So, this whole “can you have more than one best friend?” thing. I’ve been mulling this over for years, really. It’s not something I just woke up and decided on. My thinking on this, well, it’s been a journey.

My Early Days: The One and Only Rule
I remember when I was younger, like, way back. The idea of a “best friend” was super rigid. It was like a title, you know? You had one. That was the rule. If you even hinted at having another friend who was equally important, oh boy, drama would follow. I definitely bought into that. I had my “best friend,” and that was that. We did everything together, shared all the secrets. It felt exclusive, and I guess, at that age, that felt important.
I went through a phase where I’d list my friends, almost like a ranking. Sounds silly now, but it was a real thing for me. I’d think, “Okay, this person is my number one.” And that meant everyone else was… well, not number one. This whole process was actually quite stressful, trying to make sure I wasn’t ‘demoting’ someone or upsetting the balance.
Life Happens: Things Started to Shift
Then, you know, life starts happening. School changes, you move, you get jobs. You meet more people. And I started noticing something. I had different friends who I connected with in totally different ways. It wasn’t planned, it just sort of happened.
I’d find myself calling one friend when I had a problem I needed to seriously talk through, someone who was a great listener and gave solid advice. Then there was another friend who was my go-to for just having a laugh, doing something spontaneous and silly. And another who shared a specific hobby, and we could talk about that for hours, something my other close friends wouldn’t get at all.
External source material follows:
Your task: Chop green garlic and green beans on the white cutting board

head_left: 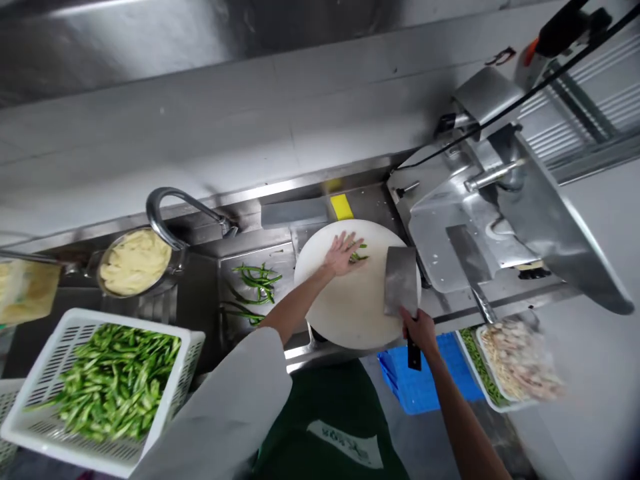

This is where my “practice” really began. I started actively observing these relationships. I didn’t consciously set out to “test” the one-best-friend theory, but I was living through scenarios that made me question it. I would think, “If X is my ‘best friend,’ why am I sharing this particular joy or sorrow with Y instead?” It wasn’t about X being deficient; it was about Y being uniquely suited for that moment or that part of me.
The “Aha!” Moment: Redefining “Best”
I spent a good chunk of time actually thinking about this, not just letting it float around in my head. I looked at the people I felt closest to. What did they bring to my life? What did I bring to theirs? It wasn’t a formal study, just me, sitting with my thoughts and experiences.
And then it sort of clicked. Maybe “best” isn’t about a single person who ticks every single box. That’s a lot of pressure to put on one individual, isn’t it? And it’s a lot of pressure on yourself to find that mythical “one.”
I realized that for me, “best friend” status wasn’t about exclusivity. It was about the depth and quality of the connection. And I found I had a few of those deep, quality connections. Each one was unique. Each one was incredibly valuable. Trying to force them into a single “best” slot felt like diminishing what I had with the others.
- One friend might be my “historical bestie” – we’ve known each other forever, share a past.
- Another could be my “intellectual bestie” – we push each other’s thinking.
- And yet another, my “emotional support bestie” – the one I can be completely vulnerable with.
Are they all “best” friends? In their own way, for that aspect of connection, yeah, I think they are. It’s not about having a committee of best friends, but recognizing that deep, meaningful friendships can exist with more than one person, simultaneously.
So, Where I Stand Now
So, after all this living and thinking, my answer is a pretty solid yes. You absolutely can have more than one best friend. For me, it’s about having a small circle of people who are truly special, who you trust implicitly, who get you, and who you’d do anything for. They might offer different things, fulfill different needs, but the core bond is just as strong with each of them.

It’s less like a competition and more like building a really strong support system. And who wouldn’t want that to be as robust as possible? It took me a while to get here, to let go of that old, rigid definition. But I’m glad I did. My friendships feel richer for it, and honestly, less stressful too.